There is a lack of security concepts throughout the software industry. In my opinion, to do any software application development, first in the application analysis based on the establishment of a security framework, and then in this security framework for development, rather than just to complete the customer's functional requirements, simply for the function and code. This concerns the infrastructure of the software industry as a whole, and there is no more to repeat. Let's go back to the question of cloud security. First, analyze the underlying elements of cloud security. The core components of the cloud can be divided into cloud nodes, the access side of the cloud, the boundary points of the cloud (inner boundary, outer boundary); The cloud is divided into instant application cloud (front-end service cloud, middle service cloud, storage cloud), computing cloud, and there may be a cloud of primary cloud, cloud, center cloud, Auxiliary cloud, boundary cloud and so on in the future.

Then let's take a look at the simplest security access problem, which is end-to-end security. First access to the?? Authentication allows access to ensure credibility, non-repudiation, and uniqueness. Data transmission to encrypt the channel, decoding the necessary length check and special character filtering. When malicious or malicious attacks can be positioned and blocked, an interactive protocol can be used to establish a similar VPN tunneling process. Communication between nodes of cloud nodes in addition to the security of the above end is available, to increase the necessary level of trust to define (full trust, service trust, application trust, etc.), communication built-in trusted identity (certificate or hardware) receiver definition can be used to identify the type of protocol.
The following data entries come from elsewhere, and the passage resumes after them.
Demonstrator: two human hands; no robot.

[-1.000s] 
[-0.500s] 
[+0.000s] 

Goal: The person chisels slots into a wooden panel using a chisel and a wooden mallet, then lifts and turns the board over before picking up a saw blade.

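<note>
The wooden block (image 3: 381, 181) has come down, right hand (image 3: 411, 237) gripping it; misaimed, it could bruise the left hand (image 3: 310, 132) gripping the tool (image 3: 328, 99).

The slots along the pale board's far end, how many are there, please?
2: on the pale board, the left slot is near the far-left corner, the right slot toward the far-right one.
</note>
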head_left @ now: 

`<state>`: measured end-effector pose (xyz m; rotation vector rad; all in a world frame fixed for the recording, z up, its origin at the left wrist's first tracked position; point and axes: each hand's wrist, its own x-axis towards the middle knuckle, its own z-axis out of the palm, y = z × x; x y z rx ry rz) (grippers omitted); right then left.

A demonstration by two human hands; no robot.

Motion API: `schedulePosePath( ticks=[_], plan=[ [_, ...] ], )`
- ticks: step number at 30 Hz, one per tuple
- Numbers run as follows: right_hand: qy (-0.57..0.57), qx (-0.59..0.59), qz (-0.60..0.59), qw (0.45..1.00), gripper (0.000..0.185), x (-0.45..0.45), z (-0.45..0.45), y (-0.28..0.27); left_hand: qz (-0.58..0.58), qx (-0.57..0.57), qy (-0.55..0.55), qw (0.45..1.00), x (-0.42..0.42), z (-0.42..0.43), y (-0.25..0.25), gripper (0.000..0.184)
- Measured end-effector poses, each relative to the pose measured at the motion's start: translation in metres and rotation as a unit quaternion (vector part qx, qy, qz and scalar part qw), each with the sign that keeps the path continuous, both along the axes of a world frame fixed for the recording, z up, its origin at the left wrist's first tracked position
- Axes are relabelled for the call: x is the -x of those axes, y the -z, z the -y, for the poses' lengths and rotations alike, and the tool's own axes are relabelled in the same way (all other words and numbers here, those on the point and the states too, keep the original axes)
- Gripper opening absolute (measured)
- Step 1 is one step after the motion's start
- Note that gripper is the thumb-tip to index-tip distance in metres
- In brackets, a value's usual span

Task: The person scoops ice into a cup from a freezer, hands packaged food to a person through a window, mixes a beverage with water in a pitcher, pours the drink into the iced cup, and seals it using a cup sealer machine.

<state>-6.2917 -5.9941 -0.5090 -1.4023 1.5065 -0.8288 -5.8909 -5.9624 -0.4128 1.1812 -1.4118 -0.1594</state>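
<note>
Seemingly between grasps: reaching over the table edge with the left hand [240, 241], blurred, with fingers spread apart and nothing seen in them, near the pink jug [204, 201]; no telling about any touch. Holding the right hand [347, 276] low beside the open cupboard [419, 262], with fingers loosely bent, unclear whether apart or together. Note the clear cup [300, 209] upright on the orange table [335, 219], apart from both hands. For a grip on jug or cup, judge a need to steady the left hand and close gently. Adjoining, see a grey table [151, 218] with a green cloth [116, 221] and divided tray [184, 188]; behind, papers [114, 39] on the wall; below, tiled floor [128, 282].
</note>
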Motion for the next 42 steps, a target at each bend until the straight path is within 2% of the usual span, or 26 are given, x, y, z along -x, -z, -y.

Make sure that the qualified content is emitted at the qualified node, while the untrusted or maliciously constructed packets are filtered. The security interface of the cloud boundary can synthesize the security scheme mentioned above, but be careful to make the interaction definition clear and distinguish the security level definitions between the inner and outer bounds. Special attention is given to the fact that, because the application cloud and the computing cloud are different in real time and trust, the computational cloud can use more sophisticated algorithms and security authentication techniques, such as rsa2048 's 5-fold handshake, to ensure that the channel is safe and secure from interception tampering.

When the implementation of a large scale cloud network is completed, it is as if multicellular to functional differentiation of ordinary organisms finally to humans, the beginning of functional specialization development. Finally composed of central core intelligent cloud deployment of a variety of special functions of the exclusive Scatterers resources, of course, this involves the Cloud trust, Cloud management, cloud collaboration and so on a series of issues, left to the expert group to improve and discuss it. Here I look ahead, but also for the cloud security in advance to knock the alarm. Hope that the software industry after the concept of something out of the first to establish a security framework and then industrialization, sincerely hope that Chinese enterprises to jointly set up the first cloud of security interface standards, we together to "first-class enterprise to do the standard" this sentence to encourage each other.